Now the software and it's running box has been loaded, let's begin with the real simulation. note you should change the running steps to a relatively small number to let the simulation finish on a reasonable time scale. I recommend you just run 500 or 5000 steps for the first time.

$mpirun –oversubscribe -np 4 /apps/namd/2.13-mpi/arch/Linux-x86_64-icc/namd2 +ppn 7 nvt_equil_modifiled.namd > nvt_equil.out.

(If you want to know what"--oversubscribe" does here, read more on Why oversubscribe necessary and for changing it to another argument, potentially read Can I oversubscribe nodes?)

the above command is tricky as well, do the math carefully, we defined the -np as 4, and defined the +ppn as 7, so 4*7=28, each np require an extra CPU for communication so, in total, we applied 28+4=32. After finish,three outputs shoule be found

nvt_equil.coor

nvt_equil.vel

nvt_equi.xsc

and they then be put into next run: npt_equil.namd. if you want to know what "--oversubscribe" does, read more on Now run the NPT equilbration

$ mpirun –oversubscribe -np 4 /apps/namd/2.13-mpi/arch/Linux-x86_64-icc/namd2 +ppn 7 npt_equil.namd > npt_equil.out

It should be ideal if we still keep lambda as triple 0 and do the equilibrium again. after finish, let us run the last production stage.

$ mpirun –oversubscribe -np 4 /apps/namd/2.13-mpi/arch/Linux-x86_64-icc/namd2 +ppn 7 md_forward1.namd > md_forward1.out

Please note the "Source ../fel.tcl" is turned off, you need to turn it on and change the md_forward_1.mnamd" to "md_forward_all.namd" by adding the runFEP 0.0 1.0 0.0625, since the original .namd is designed for a single lambda window.

Step 7: Comparation with the experimental number.

As mentioned above, there are two branch or legs to be calculated: complex and solvent The calculated complex is around 46, while the solvent is around 50, so the binding free energy difference is around -4 kcal/mol.

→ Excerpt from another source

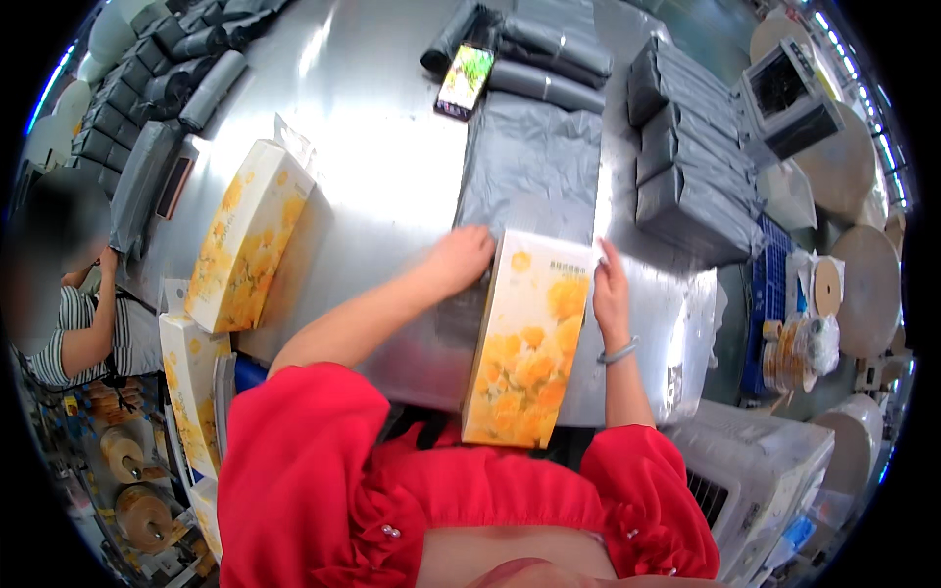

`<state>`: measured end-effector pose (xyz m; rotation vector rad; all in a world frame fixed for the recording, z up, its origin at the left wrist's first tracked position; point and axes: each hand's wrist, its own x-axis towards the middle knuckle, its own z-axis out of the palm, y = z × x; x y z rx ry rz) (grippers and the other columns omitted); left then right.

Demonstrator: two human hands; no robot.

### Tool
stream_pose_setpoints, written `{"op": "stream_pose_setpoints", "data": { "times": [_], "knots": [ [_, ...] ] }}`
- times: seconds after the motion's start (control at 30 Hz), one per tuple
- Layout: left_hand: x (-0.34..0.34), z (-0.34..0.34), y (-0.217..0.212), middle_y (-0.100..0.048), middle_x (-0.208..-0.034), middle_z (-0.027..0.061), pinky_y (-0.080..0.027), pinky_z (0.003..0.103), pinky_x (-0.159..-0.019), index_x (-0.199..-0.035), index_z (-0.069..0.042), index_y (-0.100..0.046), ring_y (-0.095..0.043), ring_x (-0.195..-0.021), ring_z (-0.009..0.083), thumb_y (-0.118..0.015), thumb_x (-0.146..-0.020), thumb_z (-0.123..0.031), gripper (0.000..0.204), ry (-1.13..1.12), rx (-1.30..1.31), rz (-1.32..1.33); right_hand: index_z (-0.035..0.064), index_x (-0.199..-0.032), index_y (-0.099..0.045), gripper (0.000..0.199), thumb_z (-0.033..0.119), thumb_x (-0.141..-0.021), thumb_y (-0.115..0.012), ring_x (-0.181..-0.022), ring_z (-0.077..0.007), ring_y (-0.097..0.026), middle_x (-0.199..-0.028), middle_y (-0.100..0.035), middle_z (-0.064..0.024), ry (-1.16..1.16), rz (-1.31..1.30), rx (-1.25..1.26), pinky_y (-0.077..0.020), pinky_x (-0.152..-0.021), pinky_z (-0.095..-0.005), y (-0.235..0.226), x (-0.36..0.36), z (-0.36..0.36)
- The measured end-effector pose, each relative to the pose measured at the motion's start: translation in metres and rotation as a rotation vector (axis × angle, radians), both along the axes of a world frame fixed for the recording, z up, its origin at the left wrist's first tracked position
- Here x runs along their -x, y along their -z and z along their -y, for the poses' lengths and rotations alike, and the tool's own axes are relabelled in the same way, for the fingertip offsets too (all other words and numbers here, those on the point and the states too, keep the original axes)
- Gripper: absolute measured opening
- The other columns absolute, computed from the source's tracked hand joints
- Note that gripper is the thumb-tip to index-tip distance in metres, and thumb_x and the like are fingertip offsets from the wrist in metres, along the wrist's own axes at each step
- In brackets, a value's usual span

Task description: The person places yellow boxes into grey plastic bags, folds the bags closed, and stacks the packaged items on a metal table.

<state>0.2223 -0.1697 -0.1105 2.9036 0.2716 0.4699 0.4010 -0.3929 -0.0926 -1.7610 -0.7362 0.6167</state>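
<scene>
A long white box with yellow flowers (524, 353) lies in front of me, its near end close to my body. Its far end meets a grey plastic mailing bag (529, 162), which lies flat and wrinkled on the metal table. My left hand (463, 260) is closed at the left edge of the bag, beside the box's far left corner. On the other side, my right hand (612, 294) has its fingertips at the bag's right edge, close along the box; what is between them is partly hidden.
A phone (466, 80) with a lit screen lies beside grey bag rolls (546, 85). Wrapped grey parcels (691, 176) are stacked at right, others at far left. More flowered boxes (250, 235) stand at left. A co-worker in a striped top (83, 333) handles a grey parcel there.
</scene>
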Motion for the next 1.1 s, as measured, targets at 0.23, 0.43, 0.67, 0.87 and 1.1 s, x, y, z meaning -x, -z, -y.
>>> {"op": "stream_pose_setpoints", "data": {
  "times": [0.23, 0.43, 0.67, 0.87, 1.1],
  "knots": [
    [-0.043, -0.032, -0.019, -0.06, -0.082, 0.0189, -0.049, 0.04, -0.075, -0.083, 0.0, -0.055, -0.059, -0.084, 0.0363, -0.05, -0.076, -0.003, 0.008, -0.222, 0.438, -0.036, 0.0019, -0.095, -0.057, 0.018, 0.0, -0.076, -0.058, -0.088, -0.035, -0.058, -0.092, -0.059, -0.0179, -0.117, 0.673, 0.114, -0.0474, -0.077, -0.0366, 0.021, -0.012, -0.046],
    [0.021, 0.034, 0.008, -0.051, -0.101, 0.0238, -0.046, 0.043, -0.081, -0.101, 0.005, -0.05, -0.054, -0.09, 0.0408, -0.051, -0.079, -0.001, 0.023, -0.075, 0.357, 0.519, -0.0006, -0.095, -0.057, 0.014, 0.003, -0.082, -0.052, -0.09, -0.036, -0.057, -0.099, -0.057, -0.0236, 0.095, 0.783, -0.25, -0.0472, -0.077, -0.0371, 0.021, 0.03, -0.01],
    [0.018, 0.038, -0.009, -0.06, -0.087, 0.0223, -0.047, 0.049, -0.069, -0.083, -0.003, -0.057, -0.059, -0.081, 0.0382, -0.052, -0.077, -0.014, 0.014, -0.315, 0.399, -0.16, 0.0078, -0.081, -0.063, 0.014, 0.018, -0.08, -0.053, -0.069, -0.0372, -0.059, -0.072, -0.061, -0.0177, -0.137, 0.748, 0.33, -0.0466, -0.059, -0.0446, 0.005, 0.019, 0.001],
    [0.144, 0.118, 0.002, -0.063, -0.08, 0.0188, -0.049, 0.046, -0.065, -0.087, -0.004, -0.065, -0.061, -0.075, 0.0365, -0.057, -0.074, -0.019, 0.022, 0.057, 0.287, -0.59, 0.0043, -0.074, -0.062, 0.011, 0.014, -0.071, -0.056, -0.063, -0.0394, -0.058, -0.065, -0.059, -0.0195, -0.704, 0.755, 0.502, -0.0472, -0.056, -0.0464, -0.009, 0.107, 0.108],
    [0.119, 0.12, -0.026, -0.055, -0.063, 0.0139, -0.042, 0.042, -0.053, -0.06, -0.005, -0.052, -0.055, -0.061, 0.0322, -0.064, -0.078, -0.028, 0.032, -0.334, 0.445, -0.147, 0.0015, -0.076, -0.055, 0.021, 0.02, -0.086, -0.054, -0.069, -0.0394, -0.058, -0.069, -0.059, -0.0194, -0.11, 0.027, 0.379, -0.0449, -0.058, -0.0423, 0.003, 0.072, 0.083]
  ]
}}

Since this is a relatively short simulation, the result is expected to be closer to -2.9 kcal/mol when time is extended.

To be summarized, you need to go to “complex” to run the three-step simulation one by one, namely, the nvt_equil_modified.namd, npt_equil.namd and md_forward.namd, which correspond to NVT, NPT, and PRODUCTION stages respectively. Then you need to go to “solvent”, do the same procedure as in “complex”. An error has been noticed, which is a warning that the original water box is too small and the simulation aborted. In this case, it is recommended you open the npt_equil.namd and increase the “margin” from the default value 1 to 10 and try it again, so is the same for md_forward_1.namd if the same error shows up. During the NVT stage, it is unlikely to show this error. By finishing this tutorial, the XLC and XLD relative binding free energy obtained as -4 kcal/mol while the experiment value is -2.9 kcal/mol.

The next is need to visualize the simulation result in VMD and plot curves to evaluate the quality of the simulation. This will be done in another blog later.